The broader purpose of Krugman’s column is to rehabilitate the outdated myth that government can spend its way to job growth and prosperity. Washington’s massive spending spree has, by any objective standard, failed to create jobs. So Krugman simply denies that this spending ever happened, despite reams of official evidence to the contrary. Furthermore, the type of spending that Krugman concedes jumped—unemployment and social spending—is among the most stimulative according to his Keynesian economic theories, yet the unemployment has not even responded minimally. This spending’s complete failure to create jobs should provide one more nail in the Keynesian coffin.
Krugman can argue that the historic surge of spending and deficits since 2008 is too small for his taste. But his claim that “[t]here never was a big expansion of government spending” just doesn’t add up.
UPDATE: Here are a few points to address some of the more prevalent responses we’ve seen in the comments section:
1) Some have stated declining GDP explains the entire rise in federal spending as a percent of GDP. Table 1.1 of the OMB Historical Tables says otherwise:
2008 spending – $2,983 billion
2010 spending – $3,720 billion.
2) Others assert that federal spending hikes merely offset state & local spending cuts. However, *total* spending has leaped. OMB is the official scorekeeper, and Table 15.2 of the Historical Tables shows a 10% increase in 2009 alone. And indications are that it increased again in 2010. Perhaps a 10% increase isn’t enough for Paul Krugman, but its a healthy increase to most people.

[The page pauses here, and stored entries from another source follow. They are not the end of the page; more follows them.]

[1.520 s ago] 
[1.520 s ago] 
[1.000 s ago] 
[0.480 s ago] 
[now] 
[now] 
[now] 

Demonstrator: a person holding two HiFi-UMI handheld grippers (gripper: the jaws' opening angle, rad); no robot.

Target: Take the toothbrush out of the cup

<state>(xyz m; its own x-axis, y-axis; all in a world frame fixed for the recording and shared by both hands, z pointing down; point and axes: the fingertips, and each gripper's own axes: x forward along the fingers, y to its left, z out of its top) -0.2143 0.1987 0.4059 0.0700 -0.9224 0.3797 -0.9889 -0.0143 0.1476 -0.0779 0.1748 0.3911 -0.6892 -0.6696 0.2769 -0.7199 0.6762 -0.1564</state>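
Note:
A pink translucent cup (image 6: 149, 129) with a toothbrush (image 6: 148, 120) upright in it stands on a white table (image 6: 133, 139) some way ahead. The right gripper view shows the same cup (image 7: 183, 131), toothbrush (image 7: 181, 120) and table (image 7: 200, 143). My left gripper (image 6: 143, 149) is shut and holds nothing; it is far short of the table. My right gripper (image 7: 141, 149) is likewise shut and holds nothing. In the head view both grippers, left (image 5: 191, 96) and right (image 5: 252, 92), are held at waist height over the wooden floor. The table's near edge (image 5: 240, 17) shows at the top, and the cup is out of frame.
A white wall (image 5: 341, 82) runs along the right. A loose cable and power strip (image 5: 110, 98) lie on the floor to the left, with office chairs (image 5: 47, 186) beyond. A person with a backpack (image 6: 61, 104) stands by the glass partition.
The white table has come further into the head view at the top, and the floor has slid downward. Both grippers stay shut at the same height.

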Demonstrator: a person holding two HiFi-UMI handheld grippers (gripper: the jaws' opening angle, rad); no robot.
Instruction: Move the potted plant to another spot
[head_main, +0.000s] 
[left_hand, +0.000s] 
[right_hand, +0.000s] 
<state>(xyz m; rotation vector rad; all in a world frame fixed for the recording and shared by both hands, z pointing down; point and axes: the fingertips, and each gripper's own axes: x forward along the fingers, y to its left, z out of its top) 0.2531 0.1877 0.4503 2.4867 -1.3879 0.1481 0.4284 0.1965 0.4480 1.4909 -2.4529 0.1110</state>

3) Some of Krugman’s defenders are using a bait and switch. He wrote “[there never was a big expansion of government spending” and “the big government expansion everyone talks about never happened.”
Now his defenders say that Krugman merely said *stimulus* spending didn’t increase enough. While the body of his op-ed made some of those distinctions, his summary argument — again, quoted above — asserted that *total* government spending didn’t grow significantly. That is demonstrably false.